DATA RECORDS.
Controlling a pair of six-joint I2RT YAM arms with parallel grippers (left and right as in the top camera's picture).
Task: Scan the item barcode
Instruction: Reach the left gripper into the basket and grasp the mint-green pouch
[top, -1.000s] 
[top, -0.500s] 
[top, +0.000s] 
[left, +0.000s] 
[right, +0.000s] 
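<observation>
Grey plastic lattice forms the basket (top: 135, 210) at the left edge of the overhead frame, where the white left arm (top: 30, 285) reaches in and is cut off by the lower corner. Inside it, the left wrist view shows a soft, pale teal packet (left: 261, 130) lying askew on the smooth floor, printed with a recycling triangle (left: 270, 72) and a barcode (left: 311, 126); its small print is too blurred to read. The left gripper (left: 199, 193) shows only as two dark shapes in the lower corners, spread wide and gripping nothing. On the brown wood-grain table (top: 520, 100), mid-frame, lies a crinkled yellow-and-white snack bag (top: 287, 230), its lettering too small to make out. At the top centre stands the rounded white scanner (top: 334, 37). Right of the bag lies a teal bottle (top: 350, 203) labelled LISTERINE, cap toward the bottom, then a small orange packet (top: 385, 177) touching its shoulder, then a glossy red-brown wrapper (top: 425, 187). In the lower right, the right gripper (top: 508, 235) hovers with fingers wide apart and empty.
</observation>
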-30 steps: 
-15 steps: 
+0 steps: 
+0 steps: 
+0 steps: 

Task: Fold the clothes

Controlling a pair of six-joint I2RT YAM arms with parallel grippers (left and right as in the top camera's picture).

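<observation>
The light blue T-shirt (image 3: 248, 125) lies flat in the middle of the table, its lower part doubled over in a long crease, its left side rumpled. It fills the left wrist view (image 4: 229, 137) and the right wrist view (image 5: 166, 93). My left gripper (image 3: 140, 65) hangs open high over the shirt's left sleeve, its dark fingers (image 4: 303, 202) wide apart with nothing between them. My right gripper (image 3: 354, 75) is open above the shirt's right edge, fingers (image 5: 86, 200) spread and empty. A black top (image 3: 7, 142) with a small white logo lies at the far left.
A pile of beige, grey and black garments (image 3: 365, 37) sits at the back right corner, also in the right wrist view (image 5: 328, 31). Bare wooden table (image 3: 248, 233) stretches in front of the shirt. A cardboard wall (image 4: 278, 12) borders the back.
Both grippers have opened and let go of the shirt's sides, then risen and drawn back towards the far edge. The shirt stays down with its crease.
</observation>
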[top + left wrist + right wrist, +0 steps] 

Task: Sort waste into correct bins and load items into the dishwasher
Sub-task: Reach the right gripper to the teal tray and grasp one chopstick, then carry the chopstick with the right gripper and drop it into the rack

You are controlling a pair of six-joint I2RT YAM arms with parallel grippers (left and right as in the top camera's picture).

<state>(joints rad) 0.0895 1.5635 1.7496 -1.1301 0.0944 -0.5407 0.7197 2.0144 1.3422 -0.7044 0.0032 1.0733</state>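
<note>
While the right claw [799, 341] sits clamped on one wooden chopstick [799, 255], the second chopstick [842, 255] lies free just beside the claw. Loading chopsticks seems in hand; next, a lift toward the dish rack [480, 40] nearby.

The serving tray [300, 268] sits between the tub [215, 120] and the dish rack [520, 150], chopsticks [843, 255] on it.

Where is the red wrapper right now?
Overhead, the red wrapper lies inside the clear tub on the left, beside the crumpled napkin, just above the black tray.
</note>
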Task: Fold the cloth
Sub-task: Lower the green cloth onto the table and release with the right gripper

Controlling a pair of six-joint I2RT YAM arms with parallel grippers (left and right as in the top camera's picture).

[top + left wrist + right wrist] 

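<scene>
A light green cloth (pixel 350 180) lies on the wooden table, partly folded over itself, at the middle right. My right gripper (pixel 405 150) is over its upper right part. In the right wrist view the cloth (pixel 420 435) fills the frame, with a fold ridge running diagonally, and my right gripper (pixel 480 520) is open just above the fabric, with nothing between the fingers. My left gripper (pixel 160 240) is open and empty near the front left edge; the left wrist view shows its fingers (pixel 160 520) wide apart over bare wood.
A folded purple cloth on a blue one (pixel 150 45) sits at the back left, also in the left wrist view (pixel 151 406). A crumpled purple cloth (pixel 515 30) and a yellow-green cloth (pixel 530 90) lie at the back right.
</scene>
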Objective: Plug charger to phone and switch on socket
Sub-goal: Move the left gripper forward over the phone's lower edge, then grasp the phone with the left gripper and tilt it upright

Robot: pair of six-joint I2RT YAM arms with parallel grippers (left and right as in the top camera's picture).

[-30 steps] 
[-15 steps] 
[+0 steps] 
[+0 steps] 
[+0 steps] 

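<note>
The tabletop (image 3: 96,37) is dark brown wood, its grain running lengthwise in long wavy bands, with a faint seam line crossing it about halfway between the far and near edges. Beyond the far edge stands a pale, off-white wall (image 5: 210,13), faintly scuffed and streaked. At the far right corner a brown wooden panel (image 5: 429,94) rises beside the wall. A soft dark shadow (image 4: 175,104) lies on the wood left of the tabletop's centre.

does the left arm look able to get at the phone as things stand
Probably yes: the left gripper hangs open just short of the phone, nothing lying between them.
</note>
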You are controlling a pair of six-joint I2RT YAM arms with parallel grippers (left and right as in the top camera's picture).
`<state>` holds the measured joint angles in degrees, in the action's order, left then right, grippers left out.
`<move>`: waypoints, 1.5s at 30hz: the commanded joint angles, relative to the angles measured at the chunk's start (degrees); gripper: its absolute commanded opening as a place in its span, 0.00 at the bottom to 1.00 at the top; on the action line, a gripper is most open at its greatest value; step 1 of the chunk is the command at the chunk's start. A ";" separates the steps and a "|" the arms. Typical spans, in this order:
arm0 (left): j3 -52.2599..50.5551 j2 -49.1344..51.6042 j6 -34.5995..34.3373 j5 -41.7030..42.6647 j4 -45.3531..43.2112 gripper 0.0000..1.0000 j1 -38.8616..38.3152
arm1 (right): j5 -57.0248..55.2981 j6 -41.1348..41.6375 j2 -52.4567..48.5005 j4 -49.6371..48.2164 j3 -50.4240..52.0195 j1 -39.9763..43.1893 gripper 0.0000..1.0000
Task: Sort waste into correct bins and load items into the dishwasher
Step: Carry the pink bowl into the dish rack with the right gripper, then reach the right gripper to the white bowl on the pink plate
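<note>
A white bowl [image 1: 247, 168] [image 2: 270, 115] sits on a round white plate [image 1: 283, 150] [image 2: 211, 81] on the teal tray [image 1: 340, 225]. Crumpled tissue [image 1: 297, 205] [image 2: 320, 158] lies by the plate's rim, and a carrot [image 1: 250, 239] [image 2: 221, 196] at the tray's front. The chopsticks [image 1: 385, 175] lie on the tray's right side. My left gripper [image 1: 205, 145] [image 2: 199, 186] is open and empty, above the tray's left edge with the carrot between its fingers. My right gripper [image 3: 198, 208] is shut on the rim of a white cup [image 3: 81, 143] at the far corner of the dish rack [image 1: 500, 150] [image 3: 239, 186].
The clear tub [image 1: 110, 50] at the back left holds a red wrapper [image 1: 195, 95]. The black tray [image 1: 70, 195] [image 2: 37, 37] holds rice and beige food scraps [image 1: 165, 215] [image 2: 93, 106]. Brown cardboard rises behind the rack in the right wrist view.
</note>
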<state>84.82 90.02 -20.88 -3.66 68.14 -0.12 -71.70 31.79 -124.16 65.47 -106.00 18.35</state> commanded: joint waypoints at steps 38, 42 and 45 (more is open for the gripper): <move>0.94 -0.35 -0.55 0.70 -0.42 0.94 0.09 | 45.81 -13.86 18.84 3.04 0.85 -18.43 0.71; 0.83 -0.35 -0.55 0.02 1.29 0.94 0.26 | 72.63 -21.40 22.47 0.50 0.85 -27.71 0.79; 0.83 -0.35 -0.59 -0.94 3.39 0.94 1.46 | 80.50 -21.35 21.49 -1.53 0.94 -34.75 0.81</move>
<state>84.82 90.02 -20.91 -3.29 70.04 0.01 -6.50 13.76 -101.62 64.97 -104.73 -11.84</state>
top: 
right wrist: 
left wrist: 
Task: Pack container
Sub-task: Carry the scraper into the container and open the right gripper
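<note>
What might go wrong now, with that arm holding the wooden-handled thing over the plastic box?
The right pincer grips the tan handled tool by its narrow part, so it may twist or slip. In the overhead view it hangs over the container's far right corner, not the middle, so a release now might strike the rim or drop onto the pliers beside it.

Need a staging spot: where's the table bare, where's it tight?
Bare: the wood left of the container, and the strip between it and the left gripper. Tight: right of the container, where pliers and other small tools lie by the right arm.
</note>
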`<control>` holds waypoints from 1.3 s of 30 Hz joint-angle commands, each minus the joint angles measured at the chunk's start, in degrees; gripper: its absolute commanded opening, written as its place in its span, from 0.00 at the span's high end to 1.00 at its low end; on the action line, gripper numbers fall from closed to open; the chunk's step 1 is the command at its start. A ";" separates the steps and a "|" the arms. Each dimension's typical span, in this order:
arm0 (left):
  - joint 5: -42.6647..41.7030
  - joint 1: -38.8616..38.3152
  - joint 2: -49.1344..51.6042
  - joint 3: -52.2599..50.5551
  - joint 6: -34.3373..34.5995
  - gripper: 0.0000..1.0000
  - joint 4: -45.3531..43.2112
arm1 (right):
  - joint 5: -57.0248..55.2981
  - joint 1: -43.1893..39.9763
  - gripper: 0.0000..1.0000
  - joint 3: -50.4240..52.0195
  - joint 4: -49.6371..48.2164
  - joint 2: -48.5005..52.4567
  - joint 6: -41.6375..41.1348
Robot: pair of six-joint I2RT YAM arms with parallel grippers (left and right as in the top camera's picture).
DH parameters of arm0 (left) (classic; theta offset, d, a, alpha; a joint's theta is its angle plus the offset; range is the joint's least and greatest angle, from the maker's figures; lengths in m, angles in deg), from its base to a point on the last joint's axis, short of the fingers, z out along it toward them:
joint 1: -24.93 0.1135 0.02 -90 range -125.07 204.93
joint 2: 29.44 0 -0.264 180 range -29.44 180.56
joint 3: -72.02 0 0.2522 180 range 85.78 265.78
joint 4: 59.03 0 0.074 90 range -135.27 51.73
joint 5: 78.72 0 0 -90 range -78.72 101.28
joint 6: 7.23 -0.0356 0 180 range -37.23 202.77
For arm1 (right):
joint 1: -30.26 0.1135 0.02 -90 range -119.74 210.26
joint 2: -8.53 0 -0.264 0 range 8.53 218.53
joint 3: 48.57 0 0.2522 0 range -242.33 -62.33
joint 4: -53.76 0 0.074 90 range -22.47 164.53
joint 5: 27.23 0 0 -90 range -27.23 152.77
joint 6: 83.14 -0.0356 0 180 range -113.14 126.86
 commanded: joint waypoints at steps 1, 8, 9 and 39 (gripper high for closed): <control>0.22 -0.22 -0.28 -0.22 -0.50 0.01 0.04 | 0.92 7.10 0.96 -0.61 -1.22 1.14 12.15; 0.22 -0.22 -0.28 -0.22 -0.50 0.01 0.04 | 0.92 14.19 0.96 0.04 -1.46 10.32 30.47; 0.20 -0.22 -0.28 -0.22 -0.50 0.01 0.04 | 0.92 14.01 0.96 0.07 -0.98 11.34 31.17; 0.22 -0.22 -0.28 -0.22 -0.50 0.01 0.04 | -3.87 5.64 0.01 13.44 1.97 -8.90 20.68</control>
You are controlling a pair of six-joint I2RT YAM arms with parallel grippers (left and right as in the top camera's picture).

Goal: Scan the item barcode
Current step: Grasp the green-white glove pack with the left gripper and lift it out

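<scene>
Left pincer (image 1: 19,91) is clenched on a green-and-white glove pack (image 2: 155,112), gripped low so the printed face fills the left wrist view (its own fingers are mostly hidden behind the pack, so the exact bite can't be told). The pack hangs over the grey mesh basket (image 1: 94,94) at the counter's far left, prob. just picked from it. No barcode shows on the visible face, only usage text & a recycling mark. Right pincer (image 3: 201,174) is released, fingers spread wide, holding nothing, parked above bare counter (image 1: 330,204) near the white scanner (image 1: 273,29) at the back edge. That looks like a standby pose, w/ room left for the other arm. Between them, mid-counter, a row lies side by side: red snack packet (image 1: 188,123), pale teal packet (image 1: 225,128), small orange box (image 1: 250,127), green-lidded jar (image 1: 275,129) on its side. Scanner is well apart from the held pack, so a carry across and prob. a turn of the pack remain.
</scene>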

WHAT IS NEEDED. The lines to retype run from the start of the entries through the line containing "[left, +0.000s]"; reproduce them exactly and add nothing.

RESPONSE BOX.
Controlling a pair of six-joint I2RT YAM arms with parallel grippers (left and right as in the top camera's picture).
Task: Scan the item barcode
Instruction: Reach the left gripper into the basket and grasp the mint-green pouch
[top, -1.000s] 
[top, -0.500s] 
[top, +0.000s] 
[left, +0.000s] 

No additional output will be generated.